Bobby Kryzanowicz, the faultless brownnoser who sat in the first row by choice, softly said, “His name is Kelly Munger. He can’t ever find his stuff. He always does that.”
“I don’t care what his name is, especially after lunch,” Miss Ferenczi said. “Where is your book?”
“I just found it.” Kelly was peering into his desk and with both hands pulled at the book, shoveling along in front of it several pencils and crayons, which fell into his lap and then to the floor.
“I hate a mess,” Miss Ferenczi said. “I hate a mess in a desk or a mind. It’s … unsanitary. You wouldn’t want your house at home to look like your desk at school, now, would you?” She didn’t wait for an answer. “I should think not. A house at home should be as neat as human hands can make it. What were we talking about? Egypt. Page forty-two. I note from Mr. Hibler’s lesson plan that you have been discussing the modes of Egyptian irrigation. Interesting, in my view, but not so interesting as what we are about to cover. The pyramids, and Egyptian slave labor. A plus on one side, a minus on the other.” We had our books open to page forty-two, where there was a picture of a pyramid, but Miss Ferenczi wasn’t looking at the book. Instead, she was staring at some object just outside the window.
“Pyramids,” Miss Ferenczi said, still looking past the window. “I want you to think about pyramids. And what was inside.
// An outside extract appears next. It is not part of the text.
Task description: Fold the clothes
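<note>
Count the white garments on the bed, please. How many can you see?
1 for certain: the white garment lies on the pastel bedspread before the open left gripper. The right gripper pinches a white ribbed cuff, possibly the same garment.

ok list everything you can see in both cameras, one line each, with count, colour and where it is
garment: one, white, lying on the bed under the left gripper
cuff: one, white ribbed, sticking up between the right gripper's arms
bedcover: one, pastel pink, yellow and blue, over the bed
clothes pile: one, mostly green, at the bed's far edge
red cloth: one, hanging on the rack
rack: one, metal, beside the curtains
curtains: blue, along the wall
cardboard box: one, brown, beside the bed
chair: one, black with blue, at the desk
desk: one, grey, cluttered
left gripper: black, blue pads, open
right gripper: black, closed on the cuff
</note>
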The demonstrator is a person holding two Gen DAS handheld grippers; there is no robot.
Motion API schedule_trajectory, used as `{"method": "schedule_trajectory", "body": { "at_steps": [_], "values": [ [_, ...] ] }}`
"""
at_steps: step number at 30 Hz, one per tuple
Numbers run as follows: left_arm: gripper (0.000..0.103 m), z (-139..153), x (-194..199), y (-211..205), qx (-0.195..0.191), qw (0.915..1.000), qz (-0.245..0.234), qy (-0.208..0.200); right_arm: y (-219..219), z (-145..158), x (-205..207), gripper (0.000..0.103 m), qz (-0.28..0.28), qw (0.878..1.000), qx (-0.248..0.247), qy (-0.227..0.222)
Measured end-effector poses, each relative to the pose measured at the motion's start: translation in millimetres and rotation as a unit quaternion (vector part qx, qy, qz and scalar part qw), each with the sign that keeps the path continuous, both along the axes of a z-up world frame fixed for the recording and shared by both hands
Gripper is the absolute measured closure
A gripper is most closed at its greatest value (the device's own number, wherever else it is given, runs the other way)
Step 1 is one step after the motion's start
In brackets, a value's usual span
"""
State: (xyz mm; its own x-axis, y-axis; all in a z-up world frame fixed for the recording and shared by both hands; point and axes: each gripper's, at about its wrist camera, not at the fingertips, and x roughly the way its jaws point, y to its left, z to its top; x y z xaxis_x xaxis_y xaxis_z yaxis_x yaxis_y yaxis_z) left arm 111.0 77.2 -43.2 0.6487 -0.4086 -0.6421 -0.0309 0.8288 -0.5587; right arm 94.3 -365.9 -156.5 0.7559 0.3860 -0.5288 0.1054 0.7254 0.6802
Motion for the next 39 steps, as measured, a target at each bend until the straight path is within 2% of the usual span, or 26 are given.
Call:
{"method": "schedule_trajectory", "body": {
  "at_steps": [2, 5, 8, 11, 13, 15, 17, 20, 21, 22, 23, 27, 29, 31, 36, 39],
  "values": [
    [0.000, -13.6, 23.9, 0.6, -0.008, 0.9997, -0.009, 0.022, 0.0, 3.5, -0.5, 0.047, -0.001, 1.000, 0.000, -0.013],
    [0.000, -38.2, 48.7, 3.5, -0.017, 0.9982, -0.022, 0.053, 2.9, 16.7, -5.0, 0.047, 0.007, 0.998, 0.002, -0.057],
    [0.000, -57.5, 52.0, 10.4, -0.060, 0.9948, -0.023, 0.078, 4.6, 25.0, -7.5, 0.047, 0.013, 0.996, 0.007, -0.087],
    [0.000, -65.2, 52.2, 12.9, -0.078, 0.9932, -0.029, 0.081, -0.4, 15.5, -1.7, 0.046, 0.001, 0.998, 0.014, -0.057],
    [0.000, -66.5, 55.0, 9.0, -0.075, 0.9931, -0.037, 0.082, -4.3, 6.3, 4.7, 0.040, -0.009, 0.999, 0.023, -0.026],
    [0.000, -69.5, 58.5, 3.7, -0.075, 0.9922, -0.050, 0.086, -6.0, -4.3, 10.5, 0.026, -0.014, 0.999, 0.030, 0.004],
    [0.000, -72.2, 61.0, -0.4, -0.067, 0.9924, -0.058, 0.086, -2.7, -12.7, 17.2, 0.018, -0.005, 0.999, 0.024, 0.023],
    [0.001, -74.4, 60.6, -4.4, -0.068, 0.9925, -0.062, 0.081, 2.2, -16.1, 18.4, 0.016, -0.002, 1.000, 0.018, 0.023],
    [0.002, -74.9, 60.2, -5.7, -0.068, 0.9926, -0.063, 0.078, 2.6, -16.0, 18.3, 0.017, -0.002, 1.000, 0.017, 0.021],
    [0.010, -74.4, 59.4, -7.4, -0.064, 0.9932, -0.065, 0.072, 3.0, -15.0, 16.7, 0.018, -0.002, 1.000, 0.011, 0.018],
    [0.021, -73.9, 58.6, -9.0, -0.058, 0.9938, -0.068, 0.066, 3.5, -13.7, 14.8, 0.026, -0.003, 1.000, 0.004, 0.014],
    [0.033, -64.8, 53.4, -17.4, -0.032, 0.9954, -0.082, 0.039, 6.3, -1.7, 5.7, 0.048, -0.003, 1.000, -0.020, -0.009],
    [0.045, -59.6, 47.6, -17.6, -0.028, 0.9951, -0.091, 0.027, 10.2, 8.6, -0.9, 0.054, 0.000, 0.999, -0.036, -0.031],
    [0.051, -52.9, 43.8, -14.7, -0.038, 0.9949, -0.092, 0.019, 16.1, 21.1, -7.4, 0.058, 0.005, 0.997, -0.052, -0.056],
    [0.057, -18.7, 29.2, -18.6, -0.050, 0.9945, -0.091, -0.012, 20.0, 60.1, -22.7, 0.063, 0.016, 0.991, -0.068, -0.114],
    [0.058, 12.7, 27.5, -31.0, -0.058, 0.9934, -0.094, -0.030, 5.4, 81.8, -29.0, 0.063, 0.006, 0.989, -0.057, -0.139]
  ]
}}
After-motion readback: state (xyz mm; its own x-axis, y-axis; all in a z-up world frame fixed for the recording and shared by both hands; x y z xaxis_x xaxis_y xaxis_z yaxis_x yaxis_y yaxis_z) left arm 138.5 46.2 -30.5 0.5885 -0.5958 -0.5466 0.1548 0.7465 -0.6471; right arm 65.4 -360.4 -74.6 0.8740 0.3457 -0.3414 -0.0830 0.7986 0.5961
The bodies of the pharaohs, of course, and their attendant treasures. Scrolls. Perhaps,” Miss Ferenczi said, her face gleeful but unsmiling, “these scrolls were novels for the pharaohs, helping them to pass the time in their long voyage through the centuries. But then, I am joking.” I was looking at the lines on Miss Ferenczi’s skin. “Pyramids,” Miss Ferenczi went on, “were the repositories of special cosmic powers. The nature of a pyramid is to guide cosmic energy forces into a concentrated point. The Egyptians knew that; we have generally forgotten it. Did you know,” she asked, walking to the side of the room so that she was standing by the coat closet, “that George Washington had Egyptian blood, from his grandmother? Certain features of the Constitution of the United States are notable for their Egyptian ideas.”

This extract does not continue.